Fifty years after Brown vs. the Board of Education, the image of public high schools providing all youth with equal opportunity to receive a high quality education remains inspiring and compelling. Current reality, however, offers a much more troubled picture. In each of the locations listed above, half or more of high school students do not graduate, let alone leave high school prepared to fully participate in civic life. It is no coincidence that these locales are gripped by high rates of unemployment, crime, ill health, and chronic despair. For many in these and other areas, the only real and lasting pipeline out of poverty in modern America, a solid high school education followed by post secondary schooling or training, is cracked and broken.

Central Findings
  • Nearly half of our nation’s African American students, nearly 40% of Latino students, and only 11% of white students attend high schools in which graduation is not the norm.
  • Between 1993 and 2002, the number of high schools with the lowest levels of success in promoting freshmen to senior status on time (a strong correlate of high dropout and low graduation rates) increased by 75%, compared with only an 8% increase in the total number of high schools.
  • There are currently between 900 and 1,000 high schools in the country in which graduating is at best a 50/50 proposition. In 2,000 high schools, a typical freshman class shrinks by 40% or more by the time the students reach their senior year. This represents nearly one in five regular or vocational high schools in the U.S. that enroll 300 or more students.
  • A majority minority high school is five times more likely to have weak promoting power (promote 50% or fewer freshmen to senior status on time) than a majority white school.
  • Poverty appears to be the key correlate of high schools with weak promoting power. Majority minority high schools with more resources (e.g., selective programs, higher per pupil expenditures, suburban location) successfully promote students to senior status at the same rate as majority white schools.
  • The majority of high schools with weak promoting power are located in northern and western cities and throughout the southern states.
  • High schools with the worst promoting power are concentrated in a sub-set of states. Nearly 80% of the nation’s high schools that produce the highest number of dropouts can be found in just 15 states (Arizona, California, Georgia, Florida, Illinois, Louisiana, Michigan, Mississippi, New Mexico, New York, North Carolina, Ohio, Pennsylvania, South Carolina, and Texas).
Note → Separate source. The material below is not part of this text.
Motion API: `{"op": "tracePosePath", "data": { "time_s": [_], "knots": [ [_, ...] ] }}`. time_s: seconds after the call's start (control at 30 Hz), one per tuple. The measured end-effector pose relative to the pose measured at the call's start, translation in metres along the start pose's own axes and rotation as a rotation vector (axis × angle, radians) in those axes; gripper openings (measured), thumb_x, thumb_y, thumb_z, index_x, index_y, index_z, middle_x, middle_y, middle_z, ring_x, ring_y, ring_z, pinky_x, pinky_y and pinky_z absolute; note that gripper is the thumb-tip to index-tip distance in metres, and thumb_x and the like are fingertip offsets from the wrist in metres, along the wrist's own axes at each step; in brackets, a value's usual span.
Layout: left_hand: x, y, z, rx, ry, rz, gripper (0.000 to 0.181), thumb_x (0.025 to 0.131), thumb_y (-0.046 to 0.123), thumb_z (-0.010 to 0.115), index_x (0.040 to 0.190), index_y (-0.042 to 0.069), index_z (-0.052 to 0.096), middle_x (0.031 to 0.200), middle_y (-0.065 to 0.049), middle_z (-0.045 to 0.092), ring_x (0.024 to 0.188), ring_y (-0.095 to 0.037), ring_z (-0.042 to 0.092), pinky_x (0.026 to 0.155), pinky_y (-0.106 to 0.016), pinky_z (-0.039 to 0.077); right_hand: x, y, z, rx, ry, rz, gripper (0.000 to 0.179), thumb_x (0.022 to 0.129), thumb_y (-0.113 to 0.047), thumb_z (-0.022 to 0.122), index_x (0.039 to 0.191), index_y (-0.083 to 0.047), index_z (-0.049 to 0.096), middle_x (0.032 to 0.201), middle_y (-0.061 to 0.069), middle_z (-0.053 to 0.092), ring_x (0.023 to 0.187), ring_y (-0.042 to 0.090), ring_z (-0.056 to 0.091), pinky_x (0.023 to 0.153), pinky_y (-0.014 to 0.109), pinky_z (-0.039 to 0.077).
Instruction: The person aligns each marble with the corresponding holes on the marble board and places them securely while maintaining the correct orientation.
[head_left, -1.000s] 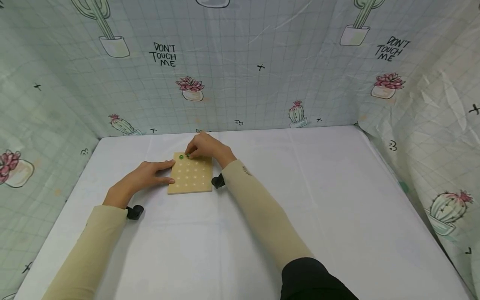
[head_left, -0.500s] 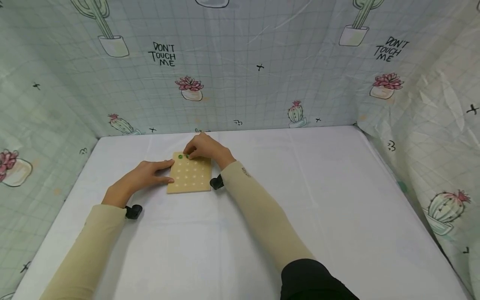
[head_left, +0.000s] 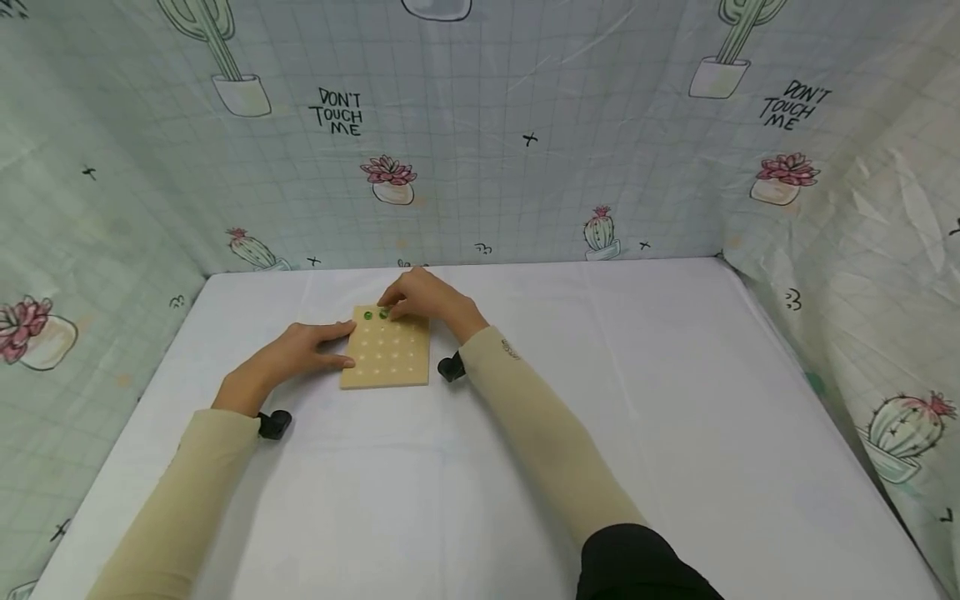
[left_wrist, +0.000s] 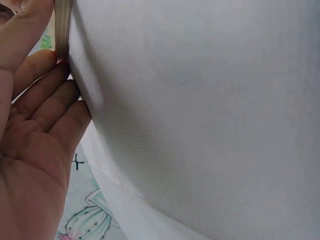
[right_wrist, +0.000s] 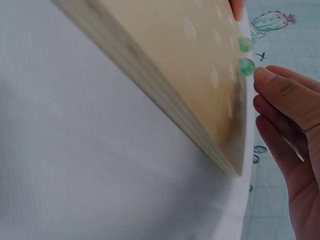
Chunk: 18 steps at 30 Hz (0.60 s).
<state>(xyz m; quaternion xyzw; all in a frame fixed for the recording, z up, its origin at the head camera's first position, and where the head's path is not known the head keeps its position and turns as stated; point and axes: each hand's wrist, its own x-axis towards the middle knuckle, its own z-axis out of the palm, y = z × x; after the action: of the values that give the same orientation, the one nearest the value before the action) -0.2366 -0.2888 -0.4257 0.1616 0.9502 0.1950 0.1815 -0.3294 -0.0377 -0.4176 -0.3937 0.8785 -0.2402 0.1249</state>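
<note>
A square pale wooden board (head_left: pixel 390 350) with rows of shallow round hollows lies on the table, left of centre. Two green glass marbles sit along its far edge: a left marble (head_left: pixel 368 316) and a right marble (right_wrist: pixel 246 66). My right hand (head_left: pixel 427 298) is over the board's far side, thumb and fingertips right beside the right marble, which shows almost whole in the right wrist view. With thumb and fingers spread and fairly straight, my left hand (head_left: pixel 300 354) rests against the board's left edge. Its other fingers (left_wrist: pixel 52 97) lie alongside on the cloth.
A white cloth (head_left: pixel 525 433) covers the table. Behind and at both sides hangs a curtain (head_left: pixel 487 167) printed with cacti and lettering. A black wrist camera (head_left: pixel 452 367) stands by the board's right edge, and another camera (head_left: pixel 275 425) is below the left hand.
My right fingertips have eased slightly to the right, and more of the right marble shows. The left hand stays at the board's edge. The head view has shifted a little.
</note>
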Motion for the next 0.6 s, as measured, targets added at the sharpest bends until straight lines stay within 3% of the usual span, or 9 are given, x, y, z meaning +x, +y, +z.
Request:
{"op": "tracePosePath", "data": {
  "time_s": [0.37,0.6],
  "knots": [
    [0.000,0.003,0.000,0.015,0.011,0.001,0.090,0.089,0.051,0.075,0.157,0.008,0.037,0.160,-0.021,0.034,0.148,-0.045,0.029,0.119,-0.061,0.027,-0.042,0.011,-0.030,-0.058,0.037,-0.047,0.027,0.094,-0.010,0.074,0.121,-0.009,0.077,0.120,0.002,0.075,0.109,0.015,0.068,0.094,0.021,0.053],
    [0.001,0.002,0.002,0.015,0.007,-0.004,0.091,0.088,0.054,0.074,0.157,0.008,0.037,0.160,-0.022,0.034,0.148,-0.046,0.028,0.118,-0.062,0.027,-0.069,0.023,-0.032,-0.071,0.025,0.013,0.028,0.093,-0.011,0.076,0.121,-0.011,0.077,0.120,0.000,0.075,0.107,0.014,0.068,0.093,0.022,0.052]
  ]
}}
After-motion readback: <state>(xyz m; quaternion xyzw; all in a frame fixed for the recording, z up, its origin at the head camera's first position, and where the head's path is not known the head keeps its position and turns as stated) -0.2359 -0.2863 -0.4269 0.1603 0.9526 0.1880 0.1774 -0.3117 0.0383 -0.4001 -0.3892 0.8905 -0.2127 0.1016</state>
  • While only 20% of high schools that enroll more than 300 students are located in large and medium-sized cities, 60% of the nation’s high schools with the lowest levels of promoting power are found in these cities.
  • Many cities have high concentrations of high schools with weak promoting power. In half of the nation’s nearly 100 largest cities, 50% or more of high school students who attend regular or vocational high schools with more than 300 students attend high schools with weak promoting power. In some cities, students have virtually no other choice but to attend a high school with weak promoting power.
  • More than half of African American students in Illinois, Ohio, Michigan, New York, and Pennsylvania attend high schools in which the majority of students do not graduate on time, if at all. African American students in these states are up to 10 times more likely to attend a high school with very weak promoting power, high dropout and low graduation rates than white students.
  • Five southern states—Georgia, South Carolina, North Carolina, Florida, and Texas— collectively lead the nation in both total number and level of concentration of high schools with weak promoting power.

These findings are a chilling reminder of how much further we need to go to truly realize the vision of Brown. They are also a call to action. We must no longer tolerate the squandered potential, limited life chances, and social malaise that result from poorly educating our nation’s youth. Increasing momentum for high school reform is a promising development but must not become a passing fad. With sustained commitment and judicious use of resources, transforming the American high school will be a powerful vehicle to achieving a more just and prosperous society.